Re: pg_dump restore time and Foreign Keys - Mailing list pgsql-hackers

From Heikki Linnakangas
Subject Re: pg_dump restore time and Foreign Keys
Date
Msg-id 4847EB8E.20600@enterprisedb.com
Whole thread Raw
In response to Re: pg_dump restore time and Foreign Keys  (Simon Riggs <simon@2ndquadrant.com>)
List pgsql-hackers
Simon Riggs wrote:
> On Thu, 2008-06-05 at 16:01 +0300, Heikki Linnakangas wrote:
>> Well, one idea would be to allow adding multiple foreign keys in one 
>> command, and checking them all at once with one SQL query instead of one 
>> per foreign key. Right now we need one seq scan over the table per 
>> foreign key, by checking all references at once we would only need one 
>> seq scan to check them all.
> 
> No need. Just parallelise the restore with concurrent psql. Which would
> speed up the index creation also.

True, you could do that.

>  Does Greg have plans for further work?

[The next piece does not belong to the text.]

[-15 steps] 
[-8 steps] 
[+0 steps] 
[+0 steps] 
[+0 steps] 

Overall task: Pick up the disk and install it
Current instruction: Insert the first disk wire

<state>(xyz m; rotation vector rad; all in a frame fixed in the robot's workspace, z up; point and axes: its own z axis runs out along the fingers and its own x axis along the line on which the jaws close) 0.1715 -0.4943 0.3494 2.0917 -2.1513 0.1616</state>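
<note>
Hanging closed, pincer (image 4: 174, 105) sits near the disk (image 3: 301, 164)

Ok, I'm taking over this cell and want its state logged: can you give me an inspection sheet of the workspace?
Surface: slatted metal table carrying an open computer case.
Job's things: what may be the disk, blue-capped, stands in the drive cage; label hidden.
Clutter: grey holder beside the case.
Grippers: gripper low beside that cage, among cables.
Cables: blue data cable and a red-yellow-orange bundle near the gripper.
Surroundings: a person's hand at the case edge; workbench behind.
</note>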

I believe he's busy with other stuff at the moment.

>> Thinking about this idea a bit more, instead of loading the whole target 
>> table into memory, it would probably make more sense to keep a hash 
>> table as just a cache of the most recent keys that have been referenced.
> 
> If you can think of a way of improving hash joins generally, then it
> will work for this specific case also.

Individual RI checks performed on inserts/COPY don't do a hash join. The 
bulk check done by ALTER TABLE ADD FOREIGN KEY does, but that's 
different issue.

This hash table would be a specific trick to speed up RI checks. If 
you're anyway I/O bound, it wouldn't help, and you'd already be better 
off creating the foreign key first and loading the data after that.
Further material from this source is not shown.